Please take the records that follow and repeat exactly the lines starting with the line with "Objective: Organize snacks" and going on through the line with "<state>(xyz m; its".

[Records for this task]
- - -

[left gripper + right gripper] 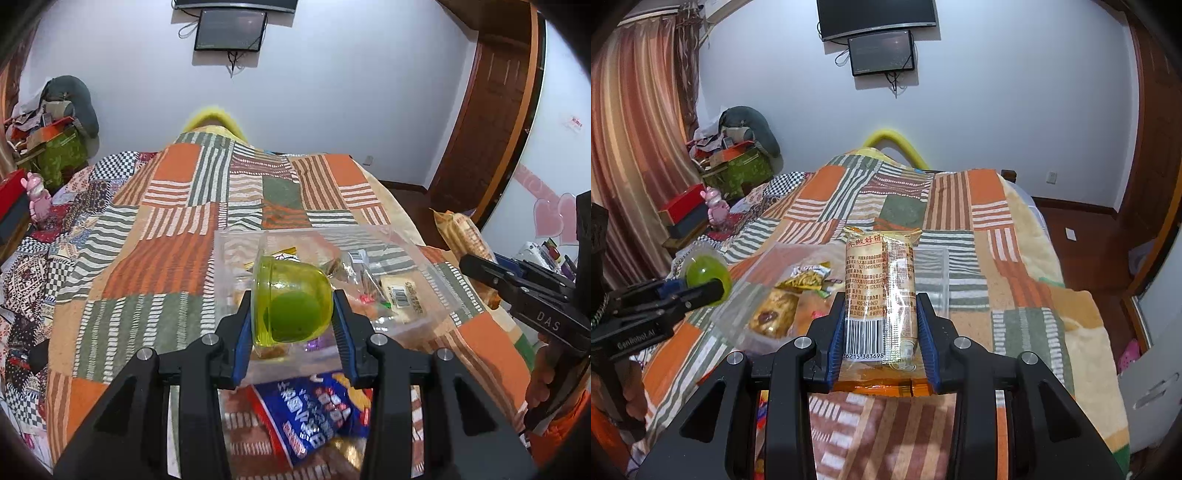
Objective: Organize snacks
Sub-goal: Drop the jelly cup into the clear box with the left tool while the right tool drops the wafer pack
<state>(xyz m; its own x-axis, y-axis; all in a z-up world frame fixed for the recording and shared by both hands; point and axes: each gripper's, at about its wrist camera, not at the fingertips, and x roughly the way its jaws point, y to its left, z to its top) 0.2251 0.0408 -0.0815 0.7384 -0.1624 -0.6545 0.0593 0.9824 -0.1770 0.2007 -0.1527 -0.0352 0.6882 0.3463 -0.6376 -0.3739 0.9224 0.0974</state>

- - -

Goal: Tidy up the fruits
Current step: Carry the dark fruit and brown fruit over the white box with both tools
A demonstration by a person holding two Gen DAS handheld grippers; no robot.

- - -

[Exercise response]
Objective: Organize snacks
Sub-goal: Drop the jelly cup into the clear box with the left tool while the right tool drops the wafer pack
<state>(xyz m; its own x-axis, y-axis; all in a z-up world frame fixed for the recording and shared by both hands; point and axes: each gripper's, at about its wrist camera, not at the fingertips, and x roughly the way its jaws point, y to its left, z to its top) 0.2251 0.0408 -0.0815 0.7384 -0.1624 -0.6545 0.0593 0.9824 -0.1770 0.2007 -0.1527 -0.0352 0.6882 0.3463 -0.6376 -0.3739 0.9224 0.0974</state>

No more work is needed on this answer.